§ Assignment
Out of the material that follows, write out exactly the lines from the line with "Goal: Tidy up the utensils" to the line with "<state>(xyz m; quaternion", both ends included, and no others.

(Beginning of Extracted material)

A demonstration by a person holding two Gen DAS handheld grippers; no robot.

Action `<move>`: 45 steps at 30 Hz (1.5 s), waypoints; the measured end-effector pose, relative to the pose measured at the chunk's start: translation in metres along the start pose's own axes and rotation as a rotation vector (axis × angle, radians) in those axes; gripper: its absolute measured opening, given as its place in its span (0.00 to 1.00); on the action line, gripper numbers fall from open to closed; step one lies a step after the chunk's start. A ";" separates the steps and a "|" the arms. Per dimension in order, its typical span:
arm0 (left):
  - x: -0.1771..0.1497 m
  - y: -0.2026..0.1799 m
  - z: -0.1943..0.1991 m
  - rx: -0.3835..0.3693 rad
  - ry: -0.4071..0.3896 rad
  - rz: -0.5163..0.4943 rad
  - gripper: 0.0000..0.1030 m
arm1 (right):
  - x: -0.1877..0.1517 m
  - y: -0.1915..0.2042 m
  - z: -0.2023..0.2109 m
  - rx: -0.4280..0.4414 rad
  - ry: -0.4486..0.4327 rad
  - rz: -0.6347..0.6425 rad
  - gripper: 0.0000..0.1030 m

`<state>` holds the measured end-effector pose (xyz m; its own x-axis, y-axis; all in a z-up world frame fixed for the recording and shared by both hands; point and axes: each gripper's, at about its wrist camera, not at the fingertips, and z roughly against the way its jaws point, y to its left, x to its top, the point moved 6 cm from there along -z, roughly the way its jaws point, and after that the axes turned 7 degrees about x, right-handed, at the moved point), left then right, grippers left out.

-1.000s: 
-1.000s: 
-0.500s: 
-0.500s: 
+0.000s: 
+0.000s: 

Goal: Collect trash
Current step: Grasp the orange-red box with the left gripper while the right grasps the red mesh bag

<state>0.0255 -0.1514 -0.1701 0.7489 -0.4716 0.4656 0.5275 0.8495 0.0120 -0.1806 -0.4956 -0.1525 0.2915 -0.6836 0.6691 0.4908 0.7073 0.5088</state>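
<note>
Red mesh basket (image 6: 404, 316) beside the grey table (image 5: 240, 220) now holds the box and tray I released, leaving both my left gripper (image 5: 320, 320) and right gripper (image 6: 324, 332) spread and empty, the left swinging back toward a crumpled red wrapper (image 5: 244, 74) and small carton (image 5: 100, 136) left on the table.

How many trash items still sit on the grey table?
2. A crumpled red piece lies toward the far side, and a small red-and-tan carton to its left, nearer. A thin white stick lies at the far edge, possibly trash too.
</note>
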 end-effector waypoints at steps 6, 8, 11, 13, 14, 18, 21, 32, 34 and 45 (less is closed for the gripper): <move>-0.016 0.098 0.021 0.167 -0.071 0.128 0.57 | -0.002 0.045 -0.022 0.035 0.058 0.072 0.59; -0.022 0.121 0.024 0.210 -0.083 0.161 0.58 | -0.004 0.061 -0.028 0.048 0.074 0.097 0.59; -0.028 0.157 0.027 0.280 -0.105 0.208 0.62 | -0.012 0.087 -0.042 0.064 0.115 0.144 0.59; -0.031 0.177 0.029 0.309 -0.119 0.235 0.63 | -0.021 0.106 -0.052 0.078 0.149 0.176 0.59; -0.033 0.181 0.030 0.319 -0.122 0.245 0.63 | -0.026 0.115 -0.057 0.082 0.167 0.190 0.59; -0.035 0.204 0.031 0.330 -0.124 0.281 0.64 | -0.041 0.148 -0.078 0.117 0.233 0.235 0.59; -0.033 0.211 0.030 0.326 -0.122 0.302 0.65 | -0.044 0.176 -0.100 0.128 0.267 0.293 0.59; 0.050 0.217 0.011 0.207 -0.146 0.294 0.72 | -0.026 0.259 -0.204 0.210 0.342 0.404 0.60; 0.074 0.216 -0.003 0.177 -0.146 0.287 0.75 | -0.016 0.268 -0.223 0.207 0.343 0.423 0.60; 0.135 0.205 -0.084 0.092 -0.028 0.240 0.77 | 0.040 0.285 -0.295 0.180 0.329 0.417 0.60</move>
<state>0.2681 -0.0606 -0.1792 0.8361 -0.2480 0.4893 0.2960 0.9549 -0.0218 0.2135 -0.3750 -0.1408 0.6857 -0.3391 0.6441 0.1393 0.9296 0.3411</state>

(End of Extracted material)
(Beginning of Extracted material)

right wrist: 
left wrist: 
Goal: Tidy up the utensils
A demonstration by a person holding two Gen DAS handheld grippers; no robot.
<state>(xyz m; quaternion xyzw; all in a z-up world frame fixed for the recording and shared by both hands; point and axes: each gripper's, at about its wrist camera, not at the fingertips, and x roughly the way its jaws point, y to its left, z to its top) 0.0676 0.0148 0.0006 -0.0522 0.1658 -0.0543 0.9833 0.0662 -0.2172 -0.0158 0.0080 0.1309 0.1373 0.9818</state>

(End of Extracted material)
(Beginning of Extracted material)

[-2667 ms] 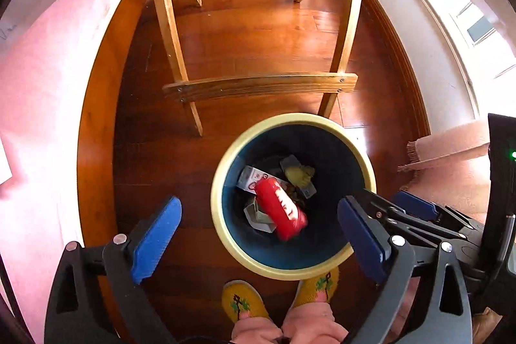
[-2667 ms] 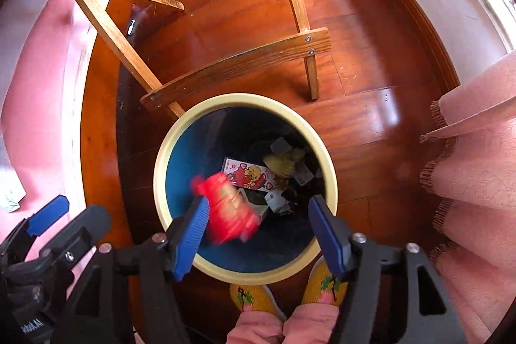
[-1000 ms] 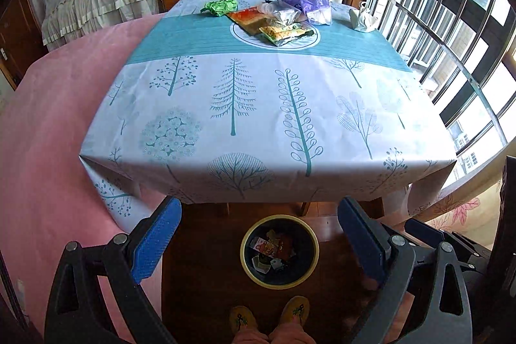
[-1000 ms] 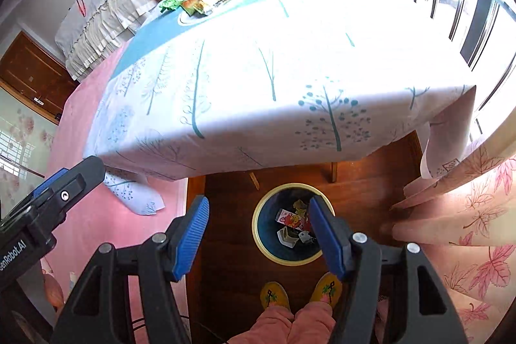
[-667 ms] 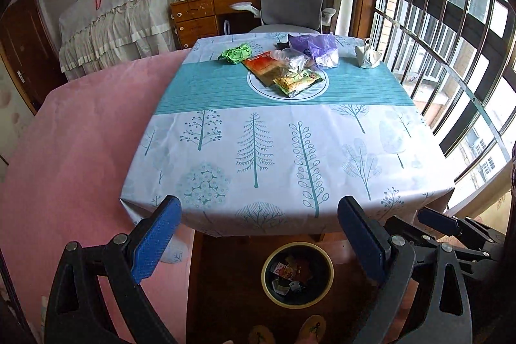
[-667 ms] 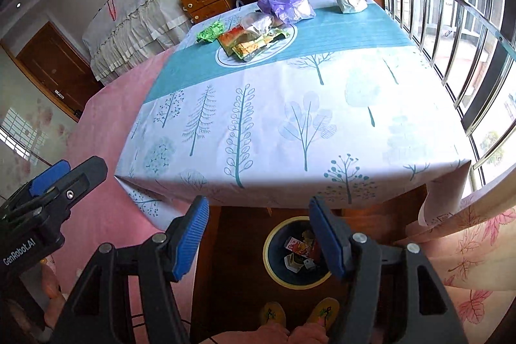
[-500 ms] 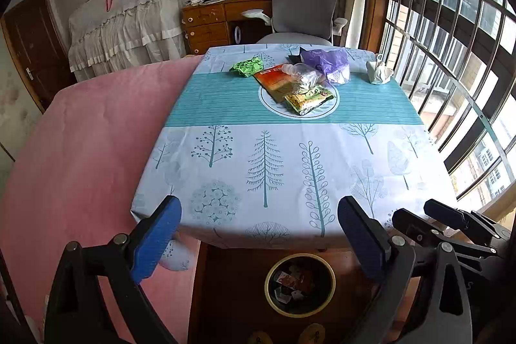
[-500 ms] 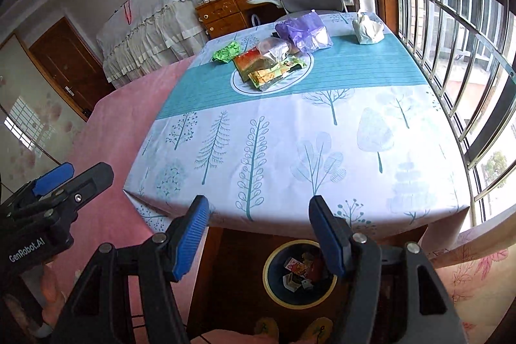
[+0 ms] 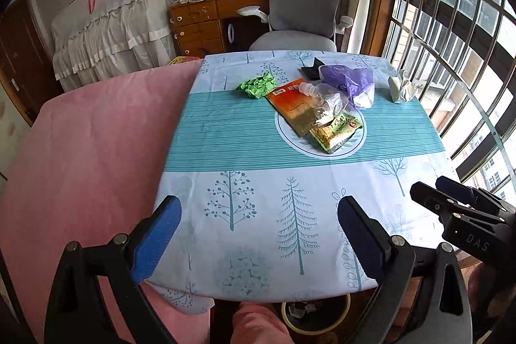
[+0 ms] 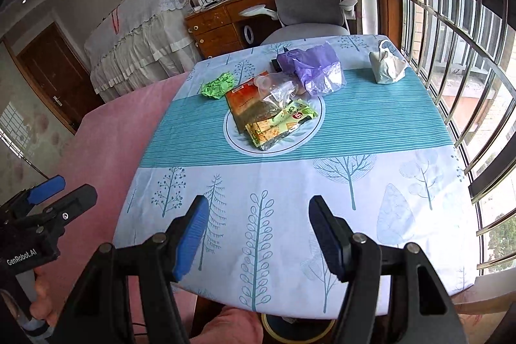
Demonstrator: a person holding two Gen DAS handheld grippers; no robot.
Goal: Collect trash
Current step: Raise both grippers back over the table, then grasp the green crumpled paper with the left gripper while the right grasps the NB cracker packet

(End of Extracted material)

§ Solved exercise
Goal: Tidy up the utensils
A demonstration by a person holding two Gen DAS handheld grippers; no robot.
<state>(xyz m; quaternion xyzw; all in a z-up world frame fixed for the recording and shared by both hands; point and axes: each gripper's, at about its wrist camera, not at the fingertips, and x roughly the way its jaws point, y to its left, z to its top) 0.0676 0.0148 0.0006 -0.0522 0.1658 -0.0543 0.9833 0.0662 -0.2172 -0.0158 0.0080 0.1309 0.1373 0.9818</state>

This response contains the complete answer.